[Input data Boundary: Start]
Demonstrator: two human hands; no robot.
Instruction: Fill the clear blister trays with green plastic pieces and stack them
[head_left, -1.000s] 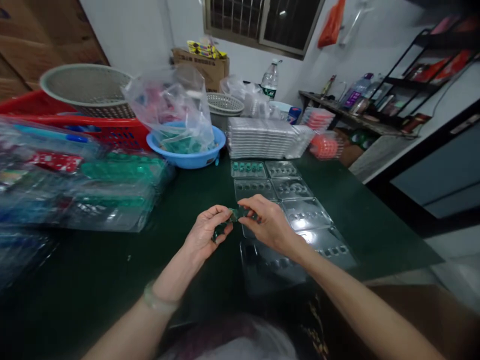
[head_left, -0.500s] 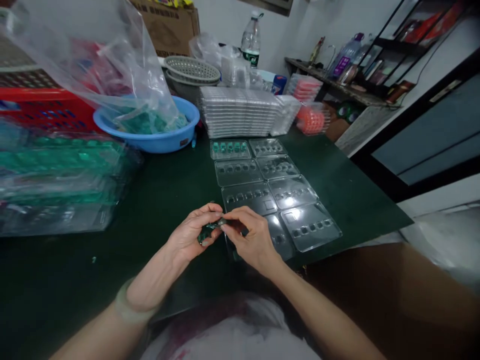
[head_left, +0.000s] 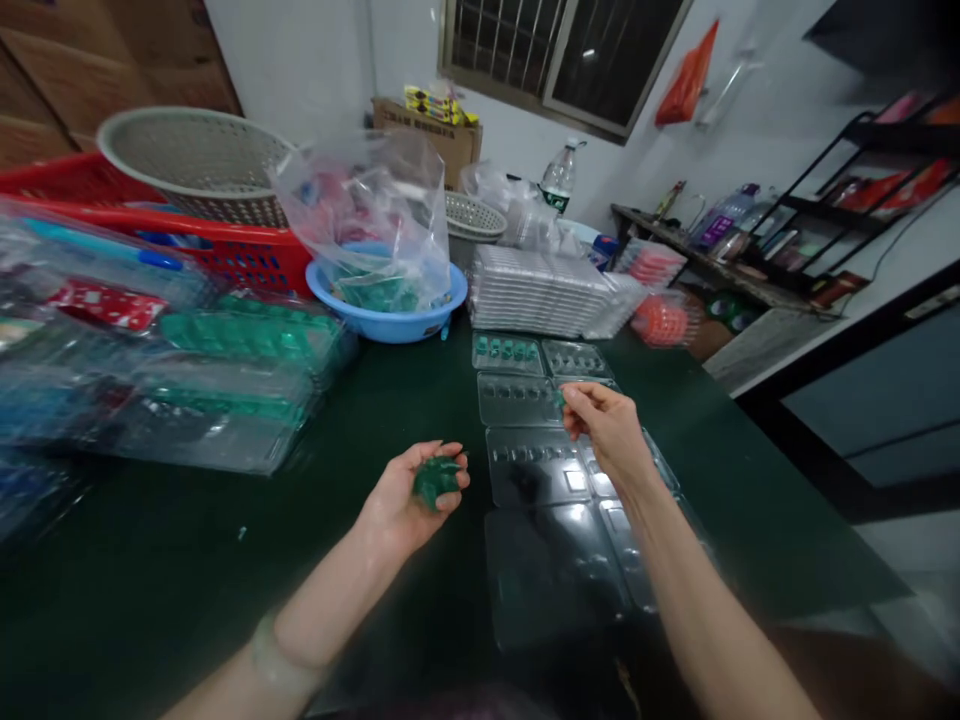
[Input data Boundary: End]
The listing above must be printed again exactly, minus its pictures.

Demonstrator: two human hands; no robot.
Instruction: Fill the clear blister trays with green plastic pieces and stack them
[head_left, -1.000s] 
[head_left, -0.500s] 
[head_left, +0.000s] 

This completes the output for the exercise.